At my messy desk, I type answers to interview questions. I type responses to students enrolled in the Vermont College of Fine Arts MFA in children’s and YA literature program. I pay bills and dodge the swordfish that lurk in Quicken.
Rarely do I dream there, pulling words out of the air and onto paper or screen.
One time, I vowed to document every place I worked on a book. The photos included airplanes and vans and libraries and a lovely patio in the Philippines where I was doing an author visit.

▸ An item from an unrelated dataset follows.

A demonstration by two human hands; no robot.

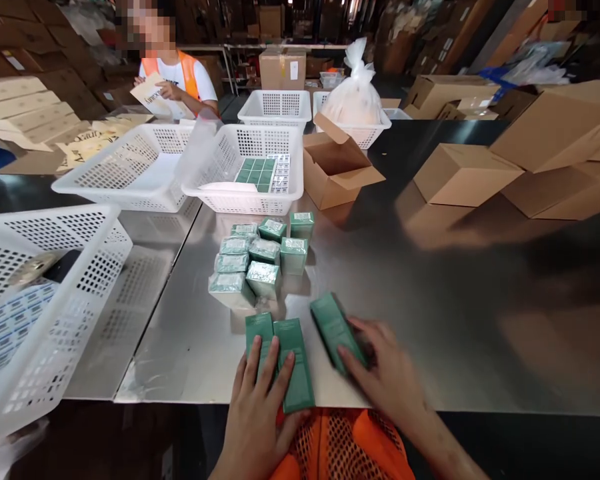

Now that I teach every semester, I don’t speak as often, although I was in a Russian international school last month—and, yes, writing on the long flight.
But for my new middle grade novel, Planet Jupiter, three places pop to mind.
The first was a yard choked with ivy and creeping buttercup. This Portland house was a rental in a run-down neighborhood for decades, and I didn’t mind sharing the yard with weeds. In fact, I declared, I was a friend of weeds. I transplanted a lovely plant with yellow flowers and maroon leaves, hoping it would spread like crazy.
And crazy is how it spreads!
Some kinds of oxalis are well-behaved. But I had a “little nasty” sometimes known as creeping wood sorrel. It sucks nutrients and moisture out of the soil, throws down tough tap roots, and can spit its seeds (as many as 5,000 to a plant) as far as 13 feet away. Yikes.
I loved eating blackberries from my very own yard. Turns out they were Himalayan blackberries spread up and down the West Cost by Luther Burbank, who was on a quest to develop fruits and vegetables that could be shipped on America’s new transcontinental railroad.
Burbank had success stories including freestone peaches, Shasta daisies, and elephant garlic. But Himalayan blackberries erode soil and crowd out native plants and animals. In Oregon, they fill fields and cover tractors. Did I work to dig it out!
(Yes, Jupiter eats a grasshopper.)
Every time I was out exploring roots and soil, I came in to jot down a few more sentences for my scenes.
The second location was Ethiopian culture camp.
In 2004, the peak year for Americans adopting from overseas, 22,884 children arrived from places like China and Ethiopia and South Korea. International adoption turns out to be anything but easy for most U.S. families. I did my best to be a humble listener to people’s truths.
Finally, last summer, I was finishing a revision of Planet Jupiter when I was selected as one of two faculty members in the VCFA MFA program to lead residency in Bath, England. I went early--to sightsee and get over jet lag. Instead, I spent an entire day in a charming, historic B&B not setting one toe outside the door, writing, talking to no one except my brother (via Whatsapp), because I was hopelessly stuck.
Luckily, outside the window was a busker, singing Irish tunes.
I once asked a painter if it was true for her what people say about writing a novel…that it doesn’t teach you how to write the next one. She said, “Of course. Because if I painted to a formula, my work would be formulaic.”
Although I went to Bath to teach, it was a crucial place for me to learn the things I needed for my final touches of my revision. For me, to be a writer is to write everywhere with an open heart and learner mind.